A Inglaterra la azota un escándalo mediático que lleva 20 días en las planas de los tabloides. Un grupo de ministros, al parecer, se benefició en exceso en lo que se refiere a gastos de representación. El problema: que los ministros, a través del régimen parlamentario, inciden de manera directa en el control del órgano encargado de vigilar la aplicación de esos gastos.
Los ministros ingleses ganan, en promedio, 70 mil libras al año. Unos 123 mil pesos al mes. Un 10 por ciento más de lo que gana, según el portal de transparencia, un secretario del gabinete estatal. Y sustancialmente menos de lo que percibe un diputado local, pese a lo que se lea en la página. Pero no es la discusión fácil la que condena los altos sueldos, la que resuelve el problema.
Decenas de plumas británicas han salido a matizar el escándalo y a exigir que la opinión pública mida la verdadera dimensión del tema. Un contador promedio gana más de la mitad del salario de un ministro en el Reino Unido, incluyendo para la media a países más pobres como Escocia y Gales. La desigualdad no un asunto del cual espantarse, si consideramos que mientras allá un ministro gana alrededor de tres a cuatro veces el ingreso medio per cápita, aquí, un cargo similar obtendría entre 35 y 35 veces mayor remuneración que el promedio de los mexicanos.
Pero además de eso, los ministros británicos tienen una formación plausible. Destacan posgrados en las mejores universidades del mundo, (las universidades de elite del Reino Unido obtienen, al revisar los rankings más serios, el mayor número de lugares entre las mejores del mundo, sólo detrás de Estados Unidos) a la que se agrega experiencia parlamentaria y del servicio público, y en la mayoría de los casos, trayectorias impecables en diversas formas de evaluación.

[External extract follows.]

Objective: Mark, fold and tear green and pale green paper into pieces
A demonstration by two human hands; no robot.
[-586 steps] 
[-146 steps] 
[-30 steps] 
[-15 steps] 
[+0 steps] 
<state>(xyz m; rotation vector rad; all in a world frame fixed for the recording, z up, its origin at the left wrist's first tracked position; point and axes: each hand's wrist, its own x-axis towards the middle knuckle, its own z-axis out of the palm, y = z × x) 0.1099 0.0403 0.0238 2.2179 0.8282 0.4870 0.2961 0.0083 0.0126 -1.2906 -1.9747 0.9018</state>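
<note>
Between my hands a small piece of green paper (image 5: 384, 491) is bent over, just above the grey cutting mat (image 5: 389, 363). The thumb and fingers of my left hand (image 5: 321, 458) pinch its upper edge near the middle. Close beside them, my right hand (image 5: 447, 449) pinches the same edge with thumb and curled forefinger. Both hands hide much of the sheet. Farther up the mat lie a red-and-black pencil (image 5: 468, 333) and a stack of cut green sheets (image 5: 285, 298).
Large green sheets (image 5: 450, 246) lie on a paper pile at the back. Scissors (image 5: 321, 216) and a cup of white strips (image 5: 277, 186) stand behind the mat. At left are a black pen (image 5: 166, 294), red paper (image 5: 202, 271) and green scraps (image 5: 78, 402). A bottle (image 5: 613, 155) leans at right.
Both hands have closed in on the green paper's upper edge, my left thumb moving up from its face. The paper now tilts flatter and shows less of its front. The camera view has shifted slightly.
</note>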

Pero allá también una parte importante de la opinión pública plantea sus problemas como si vivieran en una isla (aunque Gran Bretaña sí pueda ser catalogada como tal, geográficamente). En estos días, se sitúan las campañas para elegir representantes en el Parlamento Europeo, y las estimaciones más serias pronostican una participación del 40 por ciento de los votantes. ¿La razón?, a decir de muchos: el déficit democrático, el alejamiento de las elites políticas de los problemas del ciudadano. (¿Nos suena conocido?)
Allá, una tasa alta de desempleo, y escándalos como el de los “altos” ingresos de los ministros, alimentan a muchos sectores de la opinión publicada a llamar al abstencionismo, a la búsqueda de mecanismos no institucionales para resolver el problema. Sin contestar a la pregunta: ¿Con qué programa?
Aquí, la pobreza y desigualdad que han definido a esta tierra en los últimos 500 años, prácticamente sin ningún cambio en su distribución, son ahora un extraordinario argumento para que muchos “líderes de opinión” convoquen también a “votar en blanco”. Creen que es novedosa la propuesta, aunque tampoco contesten la misma pregunta: ¿Con qué programa?
Si evaluamos las condiciones de desarrollo económico, e incluso en una acepción más amplia de bienestar, de desarrollo humano, en Reino Unido y México se viven situaciones muy distintas. Al igual que en la mayoría de los países, en los que el abstencionismo se asoma como un peligro latente. La película podría llamarse: “los ricos tampoco votan”, y es que, aun en México, resulta que académicos y líderes de ONG’s cuya principal fuente de sustento son los presupuestos públicos, sean quienes enarbolen el discurso del abstencionismo, “interpretando” a los humillados, a los que carecen de patria, pero que tampoco la tuvieron antes y que tampoco votaban hace 20, 40 ó 60 años.
Por eso, es que el camino de legitimidad de la democracia no sólo se fundamenta en aspectos materiales, que sí son una base relevante. Los caminos de la deliberación, que son los que les correspondería impulsar a esos paladines del voto nulo, con foros de análisis y discusión, también son una ruta de consolidación democrática que nadie nos impide trazar.
Pero parece que la lectura trasnochada de una buena parábola de José Saramago es mejor marco de referencia para crear una actitud ante la democracia que el estudio de la realidad. Lo que falta, además de progreso, es diálogo. Diálogo entre civilizaciones, entre gobernantes y gobernados, entre distintos sectores. Para eso debería servir el periodismo: para acercarse al Otro, recomendaba Kapuscinski, apasionadamente.